GOAL OF THE EXERCISE: Records follow. Pull out every line that contains "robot".

==========

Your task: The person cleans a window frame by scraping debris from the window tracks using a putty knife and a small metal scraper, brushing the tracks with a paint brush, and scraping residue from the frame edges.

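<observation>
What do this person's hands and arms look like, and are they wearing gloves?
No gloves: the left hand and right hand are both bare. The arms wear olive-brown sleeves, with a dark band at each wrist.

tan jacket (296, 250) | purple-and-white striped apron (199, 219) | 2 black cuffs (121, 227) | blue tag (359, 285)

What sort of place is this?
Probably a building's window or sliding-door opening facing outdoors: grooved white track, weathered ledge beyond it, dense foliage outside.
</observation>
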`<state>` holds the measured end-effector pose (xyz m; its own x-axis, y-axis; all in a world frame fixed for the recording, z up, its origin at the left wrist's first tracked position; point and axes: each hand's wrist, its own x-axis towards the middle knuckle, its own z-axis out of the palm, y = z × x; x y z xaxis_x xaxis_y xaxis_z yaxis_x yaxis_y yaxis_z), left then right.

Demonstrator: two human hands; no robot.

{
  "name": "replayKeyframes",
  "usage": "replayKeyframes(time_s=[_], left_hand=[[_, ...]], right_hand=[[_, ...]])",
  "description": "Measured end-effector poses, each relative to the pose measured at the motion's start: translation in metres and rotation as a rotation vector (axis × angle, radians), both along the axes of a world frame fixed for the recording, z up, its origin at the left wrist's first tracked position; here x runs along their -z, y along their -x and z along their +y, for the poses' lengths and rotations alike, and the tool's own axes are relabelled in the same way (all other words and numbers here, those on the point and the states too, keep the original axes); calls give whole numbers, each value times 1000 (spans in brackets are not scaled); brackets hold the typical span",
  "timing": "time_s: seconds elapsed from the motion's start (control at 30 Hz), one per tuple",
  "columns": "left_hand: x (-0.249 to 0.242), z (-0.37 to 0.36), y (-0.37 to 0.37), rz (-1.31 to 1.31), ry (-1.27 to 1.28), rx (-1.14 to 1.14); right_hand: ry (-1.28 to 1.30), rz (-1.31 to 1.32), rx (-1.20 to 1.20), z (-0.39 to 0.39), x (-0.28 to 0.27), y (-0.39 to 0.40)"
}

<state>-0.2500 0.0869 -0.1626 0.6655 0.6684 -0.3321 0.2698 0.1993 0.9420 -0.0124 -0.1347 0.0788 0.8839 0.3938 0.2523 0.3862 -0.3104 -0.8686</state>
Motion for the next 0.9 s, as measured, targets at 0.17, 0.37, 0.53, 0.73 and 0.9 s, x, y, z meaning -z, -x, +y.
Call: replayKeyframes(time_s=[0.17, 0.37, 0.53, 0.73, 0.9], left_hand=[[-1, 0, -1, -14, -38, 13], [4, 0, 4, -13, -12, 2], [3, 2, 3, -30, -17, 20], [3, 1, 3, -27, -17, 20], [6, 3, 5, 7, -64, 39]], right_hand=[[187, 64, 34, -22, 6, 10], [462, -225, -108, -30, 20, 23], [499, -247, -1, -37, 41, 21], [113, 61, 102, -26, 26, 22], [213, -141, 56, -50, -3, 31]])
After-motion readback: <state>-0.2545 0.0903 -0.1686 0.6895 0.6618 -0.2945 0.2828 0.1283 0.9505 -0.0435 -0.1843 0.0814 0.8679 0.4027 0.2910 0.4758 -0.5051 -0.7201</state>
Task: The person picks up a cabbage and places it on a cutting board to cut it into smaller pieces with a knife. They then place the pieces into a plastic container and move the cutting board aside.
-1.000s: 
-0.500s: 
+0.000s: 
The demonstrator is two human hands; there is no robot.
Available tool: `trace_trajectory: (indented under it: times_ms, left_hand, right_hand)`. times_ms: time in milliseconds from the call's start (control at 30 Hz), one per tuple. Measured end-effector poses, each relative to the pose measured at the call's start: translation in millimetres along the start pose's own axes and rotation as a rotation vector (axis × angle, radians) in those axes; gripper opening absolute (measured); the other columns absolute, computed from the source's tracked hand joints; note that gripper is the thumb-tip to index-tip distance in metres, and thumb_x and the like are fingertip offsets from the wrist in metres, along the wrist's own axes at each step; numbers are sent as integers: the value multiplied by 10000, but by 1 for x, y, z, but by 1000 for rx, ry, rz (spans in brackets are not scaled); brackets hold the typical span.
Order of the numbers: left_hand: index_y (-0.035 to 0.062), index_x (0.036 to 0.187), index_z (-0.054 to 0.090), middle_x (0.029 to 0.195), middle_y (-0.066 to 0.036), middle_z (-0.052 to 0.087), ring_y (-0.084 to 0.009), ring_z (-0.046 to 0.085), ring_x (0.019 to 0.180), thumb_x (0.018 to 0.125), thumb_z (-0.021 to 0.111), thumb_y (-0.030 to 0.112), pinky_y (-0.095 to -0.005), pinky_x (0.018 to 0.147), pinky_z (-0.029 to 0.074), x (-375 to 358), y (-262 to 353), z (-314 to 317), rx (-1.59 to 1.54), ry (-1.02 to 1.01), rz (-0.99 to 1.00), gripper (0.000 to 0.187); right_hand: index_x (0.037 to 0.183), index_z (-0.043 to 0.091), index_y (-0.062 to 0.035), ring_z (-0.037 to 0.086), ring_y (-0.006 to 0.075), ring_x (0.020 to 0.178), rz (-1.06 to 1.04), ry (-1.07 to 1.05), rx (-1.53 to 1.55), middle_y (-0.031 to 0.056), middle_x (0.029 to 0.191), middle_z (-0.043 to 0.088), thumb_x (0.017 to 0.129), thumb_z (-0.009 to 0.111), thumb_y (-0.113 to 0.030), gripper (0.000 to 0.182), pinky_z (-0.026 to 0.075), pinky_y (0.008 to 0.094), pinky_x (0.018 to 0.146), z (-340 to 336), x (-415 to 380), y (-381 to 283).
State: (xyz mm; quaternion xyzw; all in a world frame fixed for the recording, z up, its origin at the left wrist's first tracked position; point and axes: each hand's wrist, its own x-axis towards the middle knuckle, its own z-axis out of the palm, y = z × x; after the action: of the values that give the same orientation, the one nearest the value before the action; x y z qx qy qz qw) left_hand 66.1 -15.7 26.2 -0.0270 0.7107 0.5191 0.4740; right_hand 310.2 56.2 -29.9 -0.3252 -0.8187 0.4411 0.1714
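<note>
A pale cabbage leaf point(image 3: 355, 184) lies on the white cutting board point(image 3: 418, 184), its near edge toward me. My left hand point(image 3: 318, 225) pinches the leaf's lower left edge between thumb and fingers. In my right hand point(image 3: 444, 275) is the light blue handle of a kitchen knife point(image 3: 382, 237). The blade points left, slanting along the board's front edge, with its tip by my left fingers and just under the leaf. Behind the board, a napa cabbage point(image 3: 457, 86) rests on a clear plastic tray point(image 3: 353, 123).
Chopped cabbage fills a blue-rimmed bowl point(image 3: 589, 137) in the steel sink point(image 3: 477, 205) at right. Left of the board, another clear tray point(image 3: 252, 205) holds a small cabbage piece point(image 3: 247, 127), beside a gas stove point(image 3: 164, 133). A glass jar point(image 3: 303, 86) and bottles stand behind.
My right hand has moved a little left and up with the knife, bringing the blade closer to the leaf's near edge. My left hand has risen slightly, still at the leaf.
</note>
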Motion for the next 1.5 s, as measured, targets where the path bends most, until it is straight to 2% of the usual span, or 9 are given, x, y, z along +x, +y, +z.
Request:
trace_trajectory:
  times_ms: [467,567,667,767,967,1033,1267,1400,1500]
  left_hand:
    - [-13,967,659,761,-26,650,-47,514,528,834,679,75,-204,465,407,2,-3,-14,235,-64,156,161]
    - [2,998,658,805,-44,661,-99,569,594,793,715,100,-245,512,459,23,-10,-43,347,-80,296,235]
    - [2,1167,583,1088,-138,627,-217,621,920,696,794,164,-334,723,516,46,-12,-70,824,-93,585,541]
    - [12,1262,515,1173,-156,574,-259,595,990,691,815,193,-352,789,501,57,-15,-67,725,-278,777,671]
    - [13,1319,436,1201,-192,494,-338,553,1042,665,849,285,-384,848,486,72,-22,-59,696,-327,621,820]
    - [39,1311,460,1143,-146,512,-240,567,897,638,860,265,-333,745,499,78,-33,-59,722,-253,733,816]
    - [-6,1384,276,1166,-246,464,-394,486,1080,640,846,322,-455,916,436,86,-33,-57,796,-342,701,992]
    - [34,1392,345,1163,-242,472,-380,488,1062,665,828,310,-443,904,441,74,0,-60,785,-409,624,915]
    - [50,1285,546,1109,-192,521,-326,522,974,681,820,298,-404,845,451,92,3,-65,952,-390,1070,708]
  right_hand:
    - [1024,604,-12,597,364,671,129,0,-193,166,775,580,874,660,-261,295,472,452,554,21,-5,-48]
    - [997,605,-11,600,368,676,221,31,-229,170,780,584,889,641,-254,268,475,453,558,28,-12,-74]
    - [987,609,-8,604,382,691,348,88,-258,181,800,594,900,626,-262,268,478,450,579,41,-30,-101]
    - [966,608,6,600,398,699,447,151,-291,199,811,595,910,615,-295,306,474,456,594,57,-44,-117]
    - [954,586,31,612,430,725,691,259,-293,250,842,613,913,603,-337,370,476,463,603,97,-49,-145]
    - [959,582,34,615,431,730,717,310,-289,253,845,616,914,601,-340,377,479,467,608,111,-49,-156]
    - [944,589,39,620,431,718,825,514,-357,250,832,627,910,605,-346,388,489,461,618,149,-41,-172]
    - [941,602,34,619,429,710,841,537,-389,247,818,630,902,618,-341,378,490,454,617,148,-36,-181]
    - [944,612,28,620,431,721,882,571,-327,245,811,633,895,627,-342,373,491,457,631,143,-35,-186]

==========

ANSWER:
Demonstrator: two human hands; no robot.
The demonstrator is two human hands; there is no robot.

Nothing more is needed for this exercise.